En la crisis epocal ha cobrado cuerpo la adoración idolátrica de la pena y del poder punitivo como entes omnipotentes, capaces de resolver todos los conflictos sociales e individuales. Es por eso, quizás, que el legislador en representación de la sociedad, ha entendido que el aumento de las penas es la medicina sanadora de todos los males sociales, sobre todo, cuando 60 años en prisión superan las posibilidades de la biología, atendiendo a los indicadores del promedio de vida en la República Dominicana.

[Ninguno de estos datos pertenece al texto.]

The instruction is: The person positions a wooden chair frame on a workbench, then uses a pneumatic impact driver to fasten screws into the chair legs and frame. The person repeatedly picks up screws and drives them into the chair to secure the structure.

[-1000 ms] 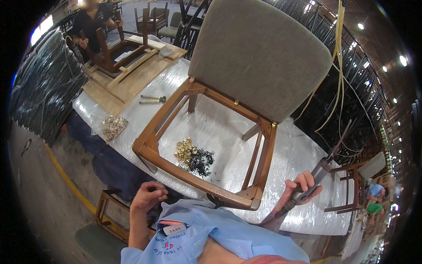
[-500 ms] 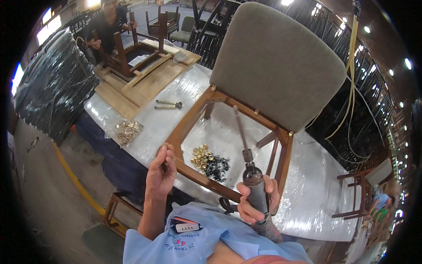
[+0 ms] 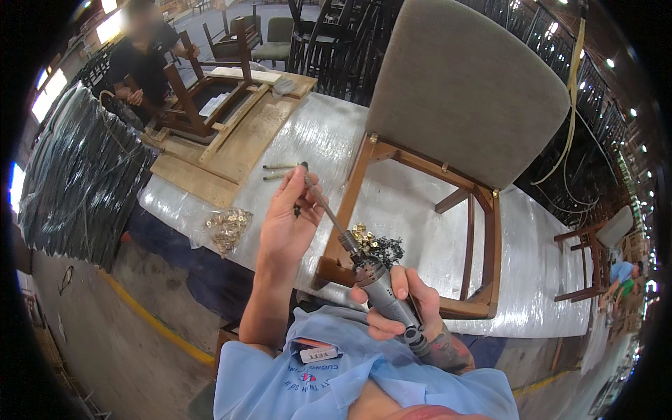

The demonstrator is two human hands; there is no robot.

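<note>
Your right hand [image 3: 418, 302] wraps the power driver [image 3: 386, 297] | your left hand [image 3: 285, 218], fingers curled nearly closed by the bit's [image 3: 327, 205] tip, holds a small dark piece [image 3: 297, 210] | chair [image 3: 469, 84] sits on table [image 3: 535, 269], ahead | step: likely loading bit | next: probably needs you lining piece up, steadily

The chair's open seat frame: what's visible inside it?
Brass-coloured pieces and black pieces, heaped on the film-covered tabletop. The power tool covers the heap's lower left edge; what lies behind it cannot be seen.
</note>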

Consecuentemente, las penas elevadas contrarían la esencia de los principios de proporcionalidad y humanidad de las penas, ambos erigidos en el Código Penal como un enunciado fundamental o rector, con elevados signos de veracidad y certeza jurídica, de los cuales se deriva gran parte de la construcción sistemática de este instrumento, además de la orientación constitucional de las penas privativas de libertad y sus consabidos fines rehabilitadores y resocializadores.
Esta especie de law fare del aumento de las penas podría agudizar la crisis del derecho penal contemporáneo, al pretender solucionar males sociales de la criminalidad con penas severas y desproporcionadas, haciendo un uso abusivo del sistema para lograr objetivos de corte populista, que, peligrosamente, podrían afectar la confianza en el sistema de justicia y en la democracia, convirtiéndola en una justicia emocional, al usar el derecho penal como una herramienta de poder, en lugar de un mecanismo imparcial propio de un Estado social y democrático de derecho.